Several of these are former Conservative insiders. Geoff Norquay was a Mulroney-era official, Director of Research, who also penned speeches for the Ontario Progressive Conservatives and was a communications director for Stephen Harper back when the latter was still the Leader of the Opposition. Yaroslav Baran was an aide for Government House Leader Jay Hill, my former MP by the way, as well as filling the impressive-sounding role of “Director of War Room Communications” for Stephen Harper during the last three elections. Harry Near was the National Campaign Director for the Progressive Conservatives during the Mulroney years, and Earnscliffe shamelessly brags that he is still “an advisor to Conservative Party candidates today.” I’m sure that dovetails very nicely with his paid work as a lobbyist.
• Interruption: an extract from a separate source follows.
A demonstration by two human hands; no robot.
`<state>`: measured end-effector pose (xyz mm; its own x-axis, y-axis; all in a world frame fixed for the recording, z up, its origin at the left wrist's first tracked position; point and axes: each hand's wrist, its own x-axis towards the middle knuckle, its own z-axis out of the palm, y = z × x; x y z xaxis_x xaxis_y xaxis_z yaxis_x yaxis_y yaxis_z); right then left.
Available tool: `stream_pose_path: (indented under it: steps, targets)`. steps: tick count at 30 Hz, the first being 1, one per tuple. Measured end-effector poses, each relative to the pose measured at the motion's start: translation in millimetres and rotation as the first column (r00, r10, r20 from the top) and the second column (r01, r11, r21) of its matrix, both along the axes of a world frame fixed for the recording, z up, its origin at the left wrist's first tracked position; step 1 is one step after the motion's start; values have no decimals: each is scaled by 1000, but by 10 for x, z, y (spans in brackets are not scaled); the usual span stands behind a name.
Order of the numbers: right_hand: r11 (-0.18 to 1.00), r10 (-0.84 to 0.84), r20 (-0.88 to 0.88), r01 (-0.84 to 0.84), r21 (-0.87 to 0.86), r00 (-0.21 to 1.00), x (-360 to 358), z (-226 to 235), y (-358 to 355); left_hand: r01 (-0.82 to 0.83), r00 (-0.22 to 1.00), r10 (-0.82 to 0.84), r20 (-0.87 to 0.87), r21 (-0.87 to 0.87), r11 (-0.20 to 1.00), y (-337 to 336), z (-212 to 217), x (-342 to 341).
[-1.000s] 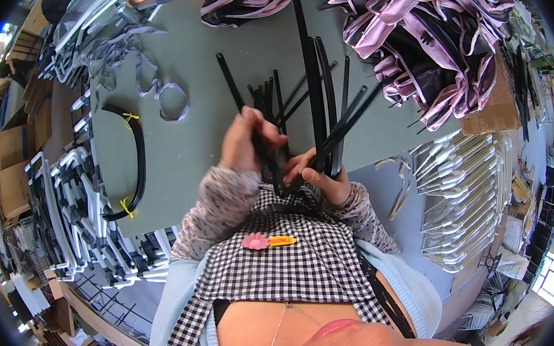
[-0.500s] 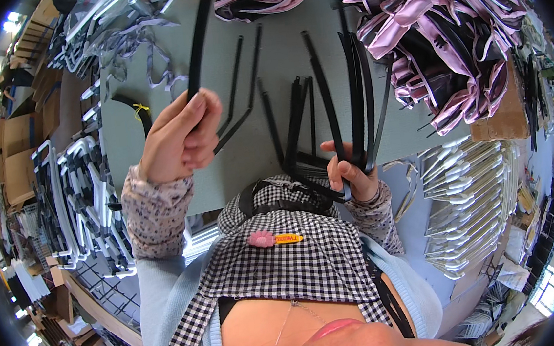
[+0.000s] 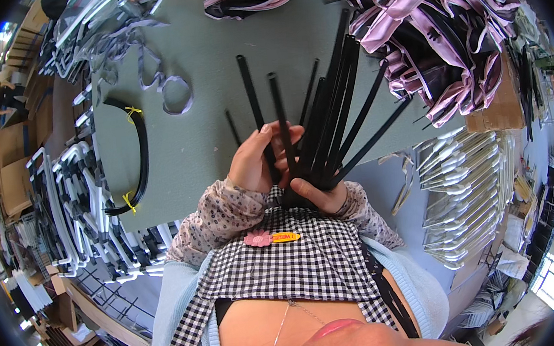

In addition, there are four Earnscliffe Liberals, ready to jump to the forefront in the event of a change in government. Michael Robinson has worked for the Liberals since the 1970s, and helped Paul Martin during his short-lived premiership (at the time, Steve Janke characterized Earnscliffe as a mostly Liberal lobbying outfit). André Albinati, the group’s drug specialist, worked for Liberal Cabinet ministers during the Chretien era, like Pierre Pettigrew. A third, Velma McColl, worked for minister Allan Rock. Finally, Marlene Floyd was a policy advisor for David Emerson (the deceitful Con man who crossed the floor days after election day, 2006) during his initial tenure in the Liberal Cabinet.
The staff is rounded out by two people with what must be assumed to be a skill set in manipulating the media. Elly Alboim is not registered with the government as a lobbyist, has an extensive background in TV journalism, and is a professor at Carleton University, in addition to whatever work he does as a shill for Earnscliffe. The other recent addition is Miro Cernetig, whose background is in print journalism, most recently with the Vancouver Sun.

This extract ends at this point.